Öztürk Türkdoğan: Barış yasasına ihtiyaç var

Artı Gerçek- PKK, Abdullah Öcalan'ın onayıyla Türkiye’deki tüm güçlerini çekmeye başladıklarını duyurdu. Halkların Eşitlik ve Demokrasi Partisi (DEM Parti) Hukuk ve İnsan Hakları Komisyonu Sözcüsü Öztürk Türkdoğan, Kürt meselesinin çözümü için başlatılan süreçte iktidar ve devletin hukuki adımlar atması gerektiğini söyledi.
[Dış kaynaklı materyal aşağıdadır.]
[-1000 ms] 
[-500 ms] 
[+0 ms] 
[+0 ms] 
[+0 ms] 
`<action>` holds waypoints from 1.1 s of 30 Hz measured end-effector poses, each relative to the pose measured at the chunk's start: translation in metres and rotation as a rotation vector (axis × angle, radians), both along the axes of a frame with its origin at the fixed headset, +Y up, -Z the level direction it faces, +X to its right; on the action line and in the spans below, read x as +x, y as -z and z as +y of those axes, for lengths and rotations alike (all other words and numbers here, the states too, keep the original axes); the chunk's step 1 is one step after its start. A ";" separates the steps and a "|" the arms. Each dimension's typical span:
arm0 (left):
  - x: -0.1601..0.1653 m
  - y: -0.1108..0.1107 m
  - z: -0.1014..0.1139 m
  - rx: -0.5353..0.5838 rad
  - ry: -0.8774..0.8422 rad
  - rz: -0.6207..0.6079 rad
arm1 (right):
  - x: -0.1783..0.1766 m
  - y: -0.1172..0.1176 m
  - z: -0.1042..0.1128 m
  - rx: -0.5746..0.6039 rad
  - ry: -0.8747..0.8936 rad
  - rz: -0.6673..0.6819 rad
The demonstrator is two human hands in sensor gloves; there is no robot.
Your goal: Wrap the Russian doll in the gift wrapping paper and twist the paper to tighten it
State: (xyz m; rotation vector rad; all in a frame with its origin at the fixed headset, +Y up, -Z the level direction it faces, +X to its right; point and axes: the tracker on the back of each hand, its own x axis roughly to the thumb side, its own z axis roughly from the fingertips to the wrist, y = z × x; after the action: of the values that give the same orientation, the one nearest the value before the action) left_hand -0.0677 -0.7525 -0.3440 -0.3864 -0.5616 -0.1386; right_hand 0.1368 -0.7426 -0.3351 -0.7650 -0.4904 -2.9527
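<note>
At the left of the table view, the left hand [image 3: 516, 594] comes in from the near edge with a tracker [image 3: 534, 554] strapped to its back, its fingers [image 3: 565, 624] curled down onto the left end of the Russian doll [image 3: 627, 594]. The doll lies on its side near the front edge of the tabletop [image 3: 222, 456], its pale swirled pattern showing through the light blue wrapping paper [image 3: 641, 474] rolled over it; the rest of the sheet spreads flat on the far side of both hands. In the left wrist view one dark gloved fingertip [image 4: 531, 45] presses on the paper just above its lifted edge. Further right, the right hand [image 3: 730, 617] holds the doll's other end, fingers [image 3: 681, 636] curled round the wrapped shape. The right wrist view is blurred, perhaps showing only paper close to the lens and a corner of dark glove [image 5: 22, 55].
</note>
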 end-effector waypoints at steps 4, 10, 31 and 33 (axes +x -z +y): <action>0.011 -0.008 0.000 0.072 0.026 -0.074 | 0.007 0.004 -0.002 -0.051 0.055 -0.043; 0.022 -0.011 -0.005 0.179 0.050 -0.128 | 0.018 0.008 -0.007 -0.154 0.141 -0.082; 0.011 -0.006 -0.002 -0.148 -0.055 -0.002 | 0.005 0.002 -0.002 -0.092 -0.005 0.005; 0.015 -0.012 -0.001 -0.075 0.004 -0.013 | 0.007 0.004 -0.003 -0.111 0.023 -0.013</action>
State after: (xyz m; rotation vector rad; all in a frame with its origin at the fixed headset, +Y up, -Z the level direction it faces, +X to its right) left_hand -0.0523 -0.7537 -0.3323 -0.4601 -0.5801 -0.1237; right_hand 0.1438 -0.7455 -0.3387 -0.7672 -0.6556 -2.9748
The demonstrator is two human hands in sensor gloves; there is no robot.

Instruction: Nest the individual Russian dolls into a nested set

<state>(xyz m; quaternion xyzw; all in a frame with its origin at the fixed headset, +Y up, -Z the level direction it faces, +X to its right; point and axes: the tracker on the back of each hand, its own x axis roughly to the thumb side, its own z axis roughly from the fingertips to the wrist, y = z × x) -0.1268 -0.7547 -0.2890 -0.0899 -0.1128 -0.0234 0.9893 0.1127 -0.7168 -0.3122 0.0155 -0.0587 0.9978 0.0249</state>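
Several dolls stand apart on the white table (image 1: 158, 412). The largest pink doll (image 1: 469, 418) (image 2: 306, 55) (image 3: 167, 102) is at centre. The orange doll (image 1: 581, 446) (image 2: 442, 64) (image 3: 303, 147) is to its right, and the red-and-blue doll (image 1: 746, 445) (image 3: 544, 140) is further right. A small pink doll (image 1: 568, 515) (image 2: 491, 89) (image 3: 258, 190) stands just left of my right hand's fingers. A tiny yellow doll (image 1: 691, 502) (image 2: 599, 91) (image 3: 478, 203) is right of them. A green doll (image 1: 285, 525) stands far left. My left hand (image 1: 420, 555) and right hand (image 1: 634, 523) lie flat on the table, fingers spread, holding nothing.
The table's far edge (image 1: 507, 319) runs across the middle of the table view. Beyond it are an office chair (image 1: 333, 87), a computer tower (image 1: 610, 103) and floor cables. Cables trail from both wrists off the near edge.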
'KOMİSYON ÖCALAN'I ZİYARET ETMELİ'

Meclis'te kurulan komisyonun önemine dikkat çeken Türkdoğan, sürecin gerekliliklerine uygun hukuki adımların da peşinden gelmesinin aynı derecede önemli olduğunu kaydetti. Türkdoğan, "Bu komisyonun Sayın Öcalan’ı ziyaret etmesi ve önerilerini alması gerekiyor. Çatışma ve çözümlerinde tarafların birbirlerinin düşüncelerini önce diyalog sonra ise müzakere yolları ile tartışması gerekiyor. Bu ancak demokratik bir zeminde olur" dedi.

'YASALAR GÖZDEN GEÇİRİLMELİ, HUKUKİ DÜZENLEMELER YAPILMALI'

Kürt tarafının Abdullah Öcalan’ın baş aktör olarak belirlediğini belirten Türkdoğan, “Dolasıyla siz de bu sorun için muhatabınız ile konuşmanız gerekiyor. Komisyonun kısa zamanda bu eksikliği gidereceğini düşünüyorum. Bu eksik giderildikten sonra bir rapor yazacaktır. Hukuksal önermelerde bulunacaktır. Bu önermeler henüz ortaya çıkmadığı için üzerine konuşamıyoruz ama ana hatları ile demokratik entegrasyona imkan verecek önermeler olması gerekiyor. Silah bırakan insanlar, demokratik zeminde yaşamak durumunda kalacaklar. Peki nasıl yaşayacaklar? Mevcut yasal düzenlemelerin hepsinin gözden geçirilmesi ve demokratik zeminde yaşamalarını sağlayacak hukuksal değişiklikler yapılması gerekiyor” diye konuştu.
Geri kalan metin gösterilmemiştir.